→ Work item:
Write the listing out again word for word, skipping each picture.

→ Collected data:
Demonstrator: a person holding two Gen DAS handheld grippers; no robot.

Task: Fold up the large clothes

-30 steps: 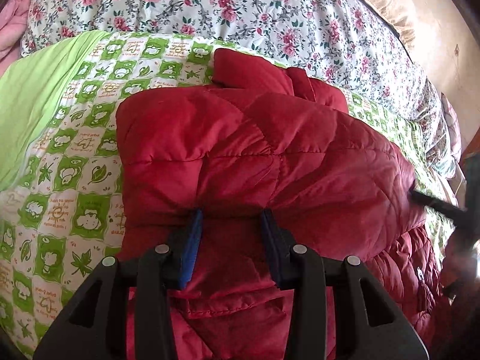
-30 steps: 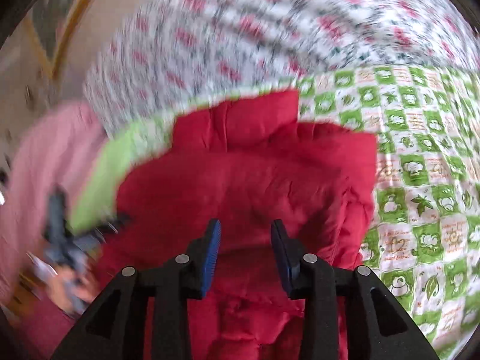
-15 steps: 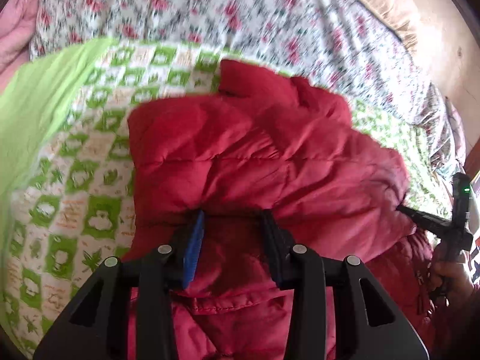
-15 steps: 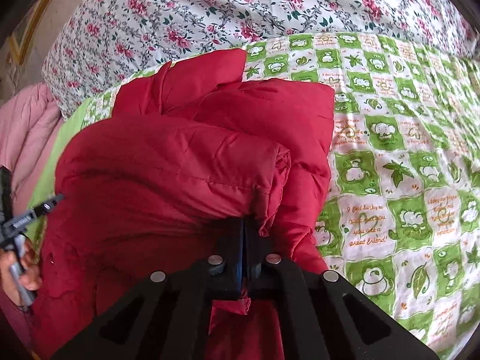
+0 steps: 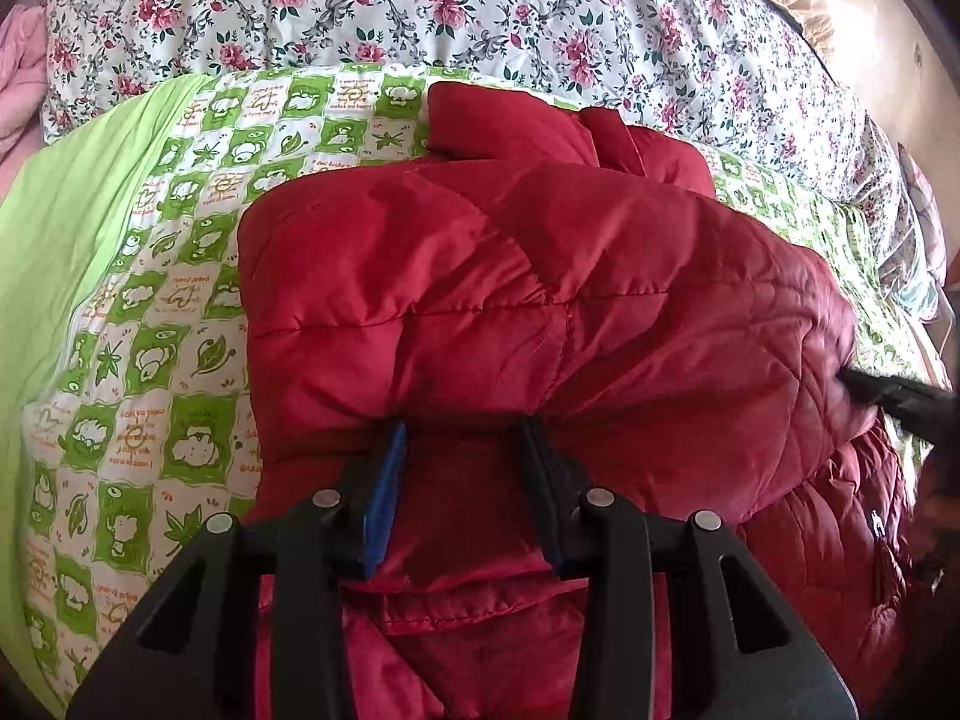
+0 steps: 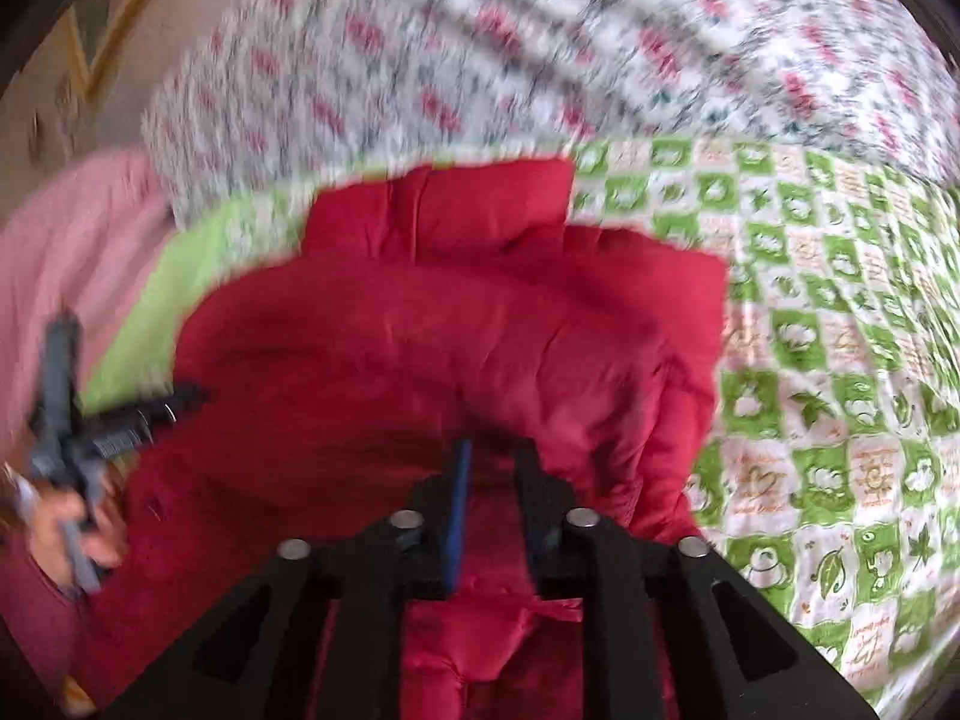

→ Output of the exercise:
Demonstrator: a person holding two Gen DAS handheld grippers; no robot.

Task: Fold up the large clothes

-30 steps: 
-30 steps: 
-15 steps: 
-15 steps: 
+0 steps: 
+0 steps: 

The exercise is complete with this answer.